Friday, February 16, 2007

Pg. 69: "Art's Blood"

Art’s Blood, named by Spinetingler Magazine as one of its 2006’s best reads, is second in the Elizabeth Goodweather Appalachian Mysteries series written by Vicki Lane. The series began with Signs in the Blood and will be followed by Old Wounds (June 2007) and In a Dark Season (2008).

Vicki put Art's Blood to the "page 69 test" and reported the following:

“Arrgh!” I think, looking at page 69 of Art’s Blood. It seems singularly unsuited as a representative for the rest of the book. But what the hell, I’m an English major – I can find meaning anywhere. So, here we go.

On page 69 of Art’s Blood, my protagonist Elizabeth Goodweather fiftyish widow, herb grower, ex-back-to-the-land hippie with a mountainside farm in western NC – has just met Willow (a New Age pilgrim of the type that proliferates in nearby Asheville) whose son Aidan is the chief suspect in the murder that is central to the story. Willow is expounding on her dream of the simple life, a farm with milk goats and sheep for wool, as well as “. . . a beautiful organic garden with healing herbs – and perhaps a hospice for AIDS patients. But I have to be able to travel as well.”

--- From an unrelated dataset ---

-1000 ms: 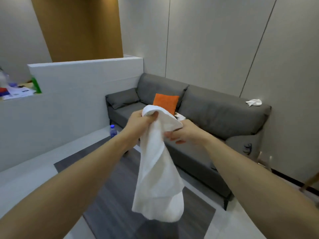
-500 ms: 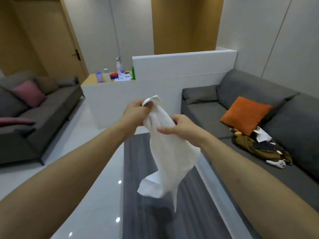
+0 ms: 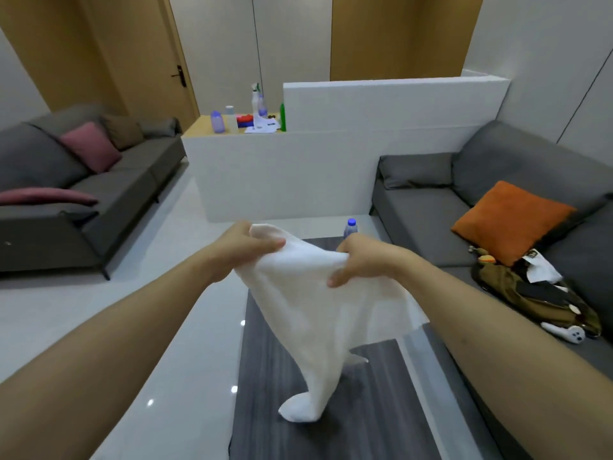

Elizabeth said nothing, having heard such fantasies before. Travel and farms were, in her experience, incompatible. Milk goats required milking – twice daily. She smiled quietly, remembering her own years of keeping a cow – milking in all weathers, early and late. A neighbor had once asked her. ‘Know the difference ‘tween bein’ in jail and keepin’ a milk cow? Iffen you’re in jail, you don’t have to milk the durned cow.’”

Okay, we’ve learned a bit about Elizabeth’s past and her propensity to smile quietly and not argue with the uninformed. This brief passage also delineates three of the types that inhabit the Elizabeth Goodweather chronicles – the canny, native-born mountain folk, the New Age seekers who have made Asheville, NC and the surrounding area, “the Sedona of the East,” and Elizabeth a “transplant” to the mountains who, after twenty-some years, has a foot in both cultures.

Onward to another excerpt.

“The cheerful twangle of a bluegrass banjo blared from the CD player in the living room, and through the kitchen window Elizabeth could see Ben and Kyra sitting together on the built-in corner bench, coffee mugs in hand. Kyra, who seemed much recovered from the shock of the night before, was actually giggling at something Ben was showing her in a magazine. . . . a Roz Chast spread in The New Yorker.”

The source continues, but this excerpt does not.